Extracted data entries
===============

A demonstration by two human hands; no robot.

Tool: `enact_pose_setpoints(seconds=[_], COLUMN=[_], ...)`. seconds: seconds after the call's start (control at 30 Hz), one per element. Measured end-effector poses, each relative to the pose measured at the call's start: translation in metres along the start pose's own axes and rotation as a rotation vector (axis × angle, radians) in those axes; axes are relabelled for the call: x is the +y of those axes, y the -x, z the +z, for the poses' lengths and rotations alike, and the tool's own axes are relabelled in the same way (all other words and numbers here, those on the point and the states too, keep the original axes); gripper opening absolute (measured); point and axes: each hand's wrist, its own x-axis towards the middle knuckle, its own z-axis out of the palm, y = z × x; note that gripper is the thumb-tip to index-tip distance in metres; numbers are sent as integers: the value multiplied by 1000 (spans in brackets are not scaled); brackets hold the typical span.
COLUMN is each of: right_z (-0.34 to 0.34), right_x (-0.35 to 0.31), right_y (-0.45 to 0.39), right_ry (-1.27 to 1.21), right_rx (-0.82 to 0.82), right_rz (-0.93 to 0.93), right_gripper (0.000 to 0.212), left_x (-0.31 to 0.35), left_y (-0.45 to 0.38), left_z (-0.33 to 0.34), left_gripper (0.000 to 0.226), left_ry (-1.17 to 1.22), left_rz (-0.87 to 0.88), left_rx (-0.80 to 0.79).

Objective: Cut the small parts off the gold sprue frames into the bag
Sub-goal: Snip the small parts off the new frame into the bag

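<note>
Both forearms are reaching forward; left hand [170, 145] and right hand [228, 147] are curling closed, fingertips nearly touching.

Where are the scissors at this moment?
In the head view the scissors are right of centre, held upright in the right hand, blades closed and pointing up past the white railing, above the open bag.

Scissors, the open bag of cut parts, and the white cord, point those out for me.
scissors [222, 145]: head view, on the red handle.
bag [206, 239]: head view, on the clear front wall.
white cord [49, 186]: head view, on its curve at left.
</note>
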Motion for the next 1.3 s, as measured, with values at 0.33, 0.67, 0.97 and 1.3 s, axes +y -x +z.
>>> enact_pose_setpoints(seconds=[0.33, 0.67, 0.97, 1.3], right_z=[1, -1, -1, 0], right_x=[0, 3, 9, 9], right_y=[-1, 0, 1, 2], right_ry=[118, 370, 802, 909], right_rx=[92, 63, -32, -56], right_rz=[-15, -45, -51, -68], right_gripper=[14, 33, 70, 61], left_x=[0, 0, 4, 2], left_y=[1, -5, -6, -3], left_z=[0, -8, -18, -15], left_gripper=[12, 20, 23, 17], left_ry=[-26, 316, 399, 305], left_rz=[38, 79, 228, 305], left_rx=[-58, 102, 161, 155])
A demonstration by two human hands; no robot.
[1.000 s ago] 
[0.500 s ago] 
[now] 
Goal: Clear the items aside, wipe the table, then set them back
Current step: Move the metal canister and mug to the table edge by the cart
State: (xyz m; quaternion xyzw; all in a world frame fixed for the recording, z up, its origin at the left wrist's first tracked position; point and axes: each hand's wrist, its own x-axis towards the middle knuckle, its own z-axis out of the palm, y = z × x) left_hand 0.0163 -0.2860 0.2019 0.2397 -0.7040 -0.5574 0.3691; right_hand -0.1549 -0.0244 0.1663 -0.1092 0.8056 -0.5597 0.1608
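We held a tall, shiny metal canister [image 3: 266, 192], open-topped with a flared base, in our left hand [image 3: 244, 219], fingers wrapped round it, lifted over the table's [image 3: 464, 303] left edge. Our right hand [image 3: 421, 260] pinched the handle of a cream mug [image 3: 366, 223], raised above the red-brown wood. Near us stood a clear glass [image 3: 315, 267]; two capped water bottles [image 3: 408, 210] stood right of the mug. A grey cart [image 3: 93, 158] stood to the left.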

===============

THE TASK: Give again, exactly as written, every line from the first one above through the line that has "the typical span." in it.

WORKED SOLUTION:
A demonstration by two human hands; no robot.

Tool: `enact_pose_setpoints(seconds=[_], COLUMN=[_], ...)`. seconds: seconds after the call's start (control at 30 Hz), one per element. Measured end-effector poses, each relative to the pose measured at the call's start: translation in metres along the start pose's own axes and rotation as a rotation vector (axis × angle, radians) in those axes; axes are relabelled for the call: x is the +y of those axes, y the -x, z the +z, for the poses' lengths and rotations alike, and the tool's own axes are relabelled in the same way (all other words and numbers here, those on the point and the states too, keep the original axes); gripper opening absolute (measured); point and axes: each hand's wrist, its own x-axis towards the middle knuckle, its own z-axis out of the palm, y = z × x; note that gripper is the thumb-tip to index-tip distance in metres; numbers are sent as integers: the value multiplied by 1000 (spans in brackets are not scaled); brackets hold the typical span.

That was the complete answer.